How to complete this task → Your task is to filter the data below down to the lines holding "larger".

###

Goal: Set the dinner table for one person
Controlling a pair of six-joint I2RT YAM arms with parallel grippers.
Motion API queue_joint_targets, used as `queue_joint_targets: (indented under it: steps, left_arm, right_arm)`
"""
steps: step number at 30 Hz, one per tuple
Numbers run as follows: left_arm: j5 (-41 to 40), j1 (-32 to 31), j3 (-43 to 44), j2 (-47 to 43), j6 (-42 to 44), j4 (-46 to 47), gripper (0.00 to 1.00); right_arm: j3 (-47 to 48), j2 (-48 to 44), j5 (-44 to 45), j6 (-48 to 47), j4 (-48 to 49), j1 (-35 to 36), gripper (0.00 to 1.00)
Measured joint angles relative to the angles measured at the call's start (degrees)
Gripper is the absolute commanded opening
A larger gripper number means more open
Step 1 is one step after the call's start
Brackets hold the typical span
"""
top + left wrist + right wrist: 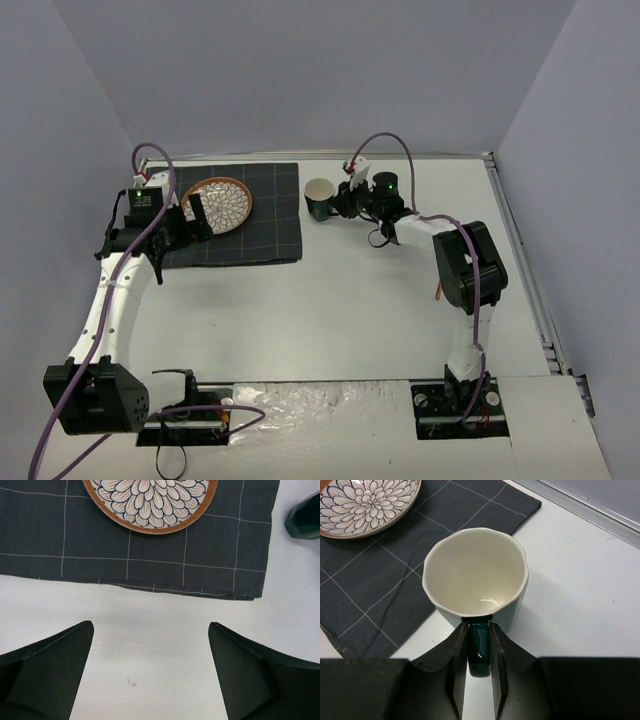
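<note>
Mug (475, 575) upright, handle (480, 650) between right jaws

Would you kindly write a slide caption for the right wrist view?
Right gripper jaws closed on the handle of an upright mug beside the checked mat.

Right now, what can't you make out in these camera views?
- mug handle, right wrist view: mostly hidden between the right hand's fingers.
- plate, left wrist view: cut off by the top edge.
- plate, top view: partly hidden behind the left hand.
- mug, left wrist view: cut off by the right edge.
</note>
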Motion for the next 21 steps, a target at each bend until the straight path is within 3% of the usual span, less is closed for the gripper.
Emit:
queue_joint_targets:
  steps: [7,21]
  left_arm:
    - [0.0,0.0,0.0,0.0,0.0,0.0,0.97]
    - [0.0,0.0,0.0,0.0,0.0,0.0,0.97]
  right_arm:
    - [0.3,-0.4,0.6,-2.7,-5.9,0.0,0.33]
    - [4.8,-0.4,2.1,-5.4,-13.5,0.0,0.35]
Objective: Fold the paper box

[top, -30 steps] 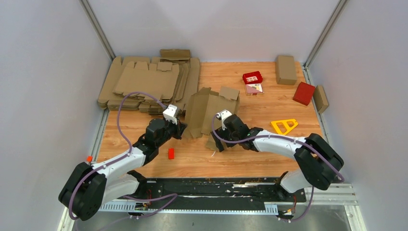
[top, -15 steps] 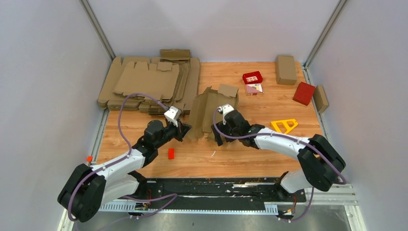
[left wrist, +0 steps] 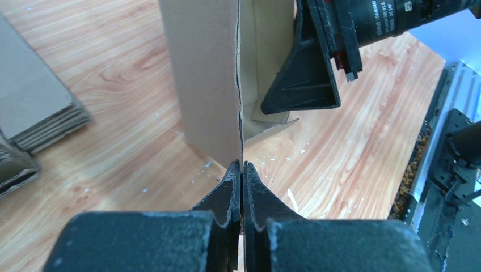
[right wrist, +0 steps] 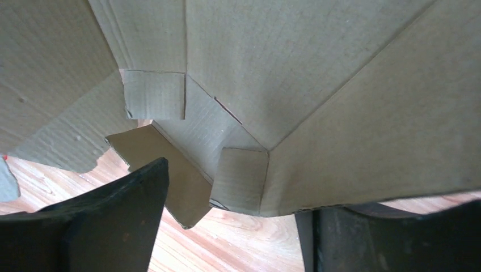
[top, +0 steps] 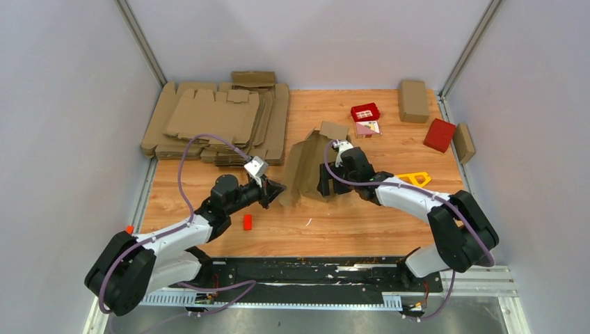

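You are holding the paper box (top: pixel 306 170) upright between your two claws, in the middle of the table (top: pixel 362 223), and you are working on the forming step: the sheet is standing partly folded, not yet a closed carton.

Your left claw (left wrist: pixel 242 170) is pressed together at its tips on the bottom corner of the box, pinching one thin edge of cardboard; in the left wrist view the panel is rising straight ahead of the fingers, with a crease or seam running up from the pinch. Just beyond that panel the right arm's dark finger is showing, reaching in from the far side.

Your right claw (top: pixel 327 182) is standing spread, one finger on each side of the lower rim of the box. In the right wrist view the inside of the box is filling the space ahead of the fingers, with two small tabs and a loose bottom flap hanging between them. Whether those fingers are bearing on the cardboard, I cannot tell.

Judging from this, the next move is calling for you to keep the left pinch firm as an anchor while the right claw is pushing the wall panels square, then tucking the hanging flaps inward. Beyond the claws, a stack of flat cardboard sheets (top: pixel 216 118) is lying at the far left.
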You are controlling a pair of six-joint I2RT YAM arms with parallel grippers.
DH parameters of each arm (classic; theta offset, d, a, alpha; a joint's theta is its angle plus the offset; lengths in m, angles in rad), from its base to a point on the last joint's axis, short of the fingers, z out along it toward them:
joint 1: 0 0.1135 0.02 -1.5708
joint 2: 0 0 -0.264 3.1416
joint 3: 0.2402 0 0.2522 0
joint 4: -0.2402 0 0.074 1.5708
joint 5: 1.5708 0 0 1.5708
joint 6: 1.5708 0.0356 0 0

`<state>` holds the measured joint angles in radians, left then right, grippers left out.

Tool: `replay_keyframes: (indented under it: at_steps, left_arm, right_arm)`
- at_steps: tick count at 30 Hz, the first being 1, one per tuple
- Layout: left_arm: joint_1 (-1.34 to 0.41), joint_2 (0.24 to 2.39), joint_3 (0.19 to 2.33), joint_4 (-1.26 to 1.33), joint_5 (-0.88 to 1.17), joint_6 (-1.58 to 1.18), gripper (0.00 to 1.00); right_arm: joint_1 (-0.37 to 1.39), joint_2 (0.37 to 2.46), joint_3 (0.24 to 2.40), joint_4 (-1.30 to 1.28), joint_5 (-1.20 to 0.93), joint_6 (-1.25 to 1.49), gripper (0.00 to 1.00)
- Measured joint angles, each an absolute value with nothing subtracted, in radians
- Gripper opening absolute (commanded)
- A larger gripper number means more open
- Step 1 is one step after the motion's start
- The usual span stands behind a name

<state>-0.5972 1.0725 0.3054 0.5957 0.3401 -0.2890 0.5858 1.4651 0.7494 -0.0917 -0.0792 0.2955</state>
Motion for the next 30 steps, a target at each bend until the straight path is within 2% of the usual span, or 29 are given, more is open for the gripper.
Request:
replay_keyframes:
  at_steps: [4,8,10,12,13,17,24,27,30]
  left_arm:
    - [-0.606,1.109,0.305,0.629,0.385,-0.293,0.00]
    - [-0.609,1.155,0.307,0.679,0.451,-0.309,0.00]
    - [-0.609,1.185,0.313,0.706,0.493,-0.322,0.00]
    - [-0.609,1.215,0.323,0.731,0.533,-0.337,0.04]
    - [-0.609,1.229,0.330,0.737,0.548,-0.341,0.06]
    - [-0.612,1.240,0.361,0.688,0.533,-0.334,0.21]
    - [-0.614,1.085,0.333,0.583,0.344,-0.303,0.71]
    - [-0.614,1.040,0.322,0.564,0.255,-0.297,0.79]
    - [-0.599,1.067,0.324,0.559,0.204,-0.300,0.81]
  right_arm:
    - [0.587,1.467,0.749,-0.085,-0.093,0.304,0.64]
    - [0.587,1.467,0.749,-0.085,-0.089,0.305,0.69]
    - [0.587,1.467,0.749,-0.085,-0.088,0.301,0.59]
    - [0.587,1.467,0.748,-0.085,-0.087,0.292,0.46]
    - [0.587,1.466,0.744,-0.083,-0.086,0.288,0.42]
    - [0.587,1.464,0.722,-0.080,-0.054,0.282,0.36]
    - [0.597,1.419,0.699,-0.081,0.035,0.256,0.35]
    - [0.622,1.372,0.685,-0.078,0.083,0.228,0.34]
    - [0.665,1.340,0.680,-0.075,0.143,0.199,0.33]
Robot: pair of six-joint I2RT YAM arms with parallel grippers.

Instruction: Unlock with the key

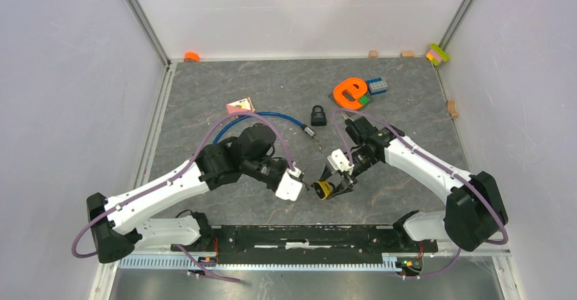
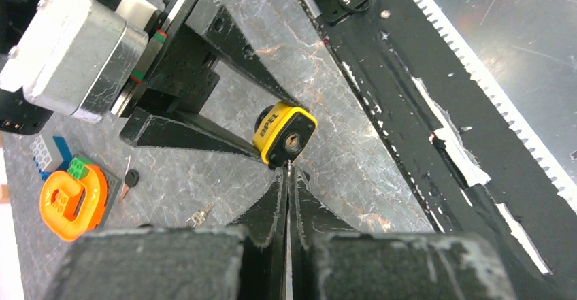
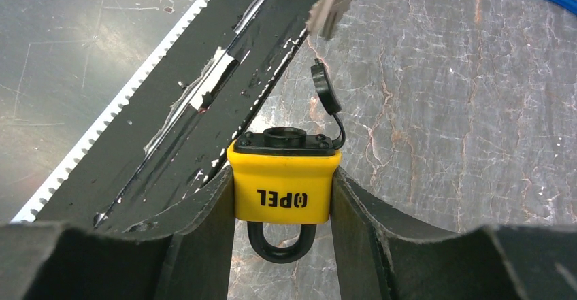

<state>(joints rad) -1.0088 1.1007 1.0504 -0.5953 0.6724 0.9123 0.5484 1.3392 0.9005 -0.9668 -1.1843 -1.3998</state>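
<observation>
My right gripper (image 1: 337,181) is shut on a yellow padlock (image 1: 322,190), fingers clamped on its two sides (image 3: 282,184). The black shackle points back toward the wrist. The keyhole end (image 3: 284,135) faces away, with its black dust cap (image 3: 325,89) hanging open. My left gripper (image 1: 306,184) is shut on a thin silver key (image 2: 288,169). The key's tip stands just off the padlock's keyhole face (image 2: 292,140), outside the hole. In the right wrist view the key blade (image 3: 333,4) shows above the padlock, apart from it.
A black padlock (image 1: 318,115), a blue cable (image 1: 258,118) and loose keys (image 1: 311,135) lie behind the grippers. An orange letter block (image 1: 350,92) and blue brick (image 1: 377,86) sit far right, a pink card (image 1: 239,105) far left. A black rail (image 1: 306,235) runs along the near edge.
</observation>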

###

Solved problem →
A larger gripper number means more open
- A larger gripper number means more open

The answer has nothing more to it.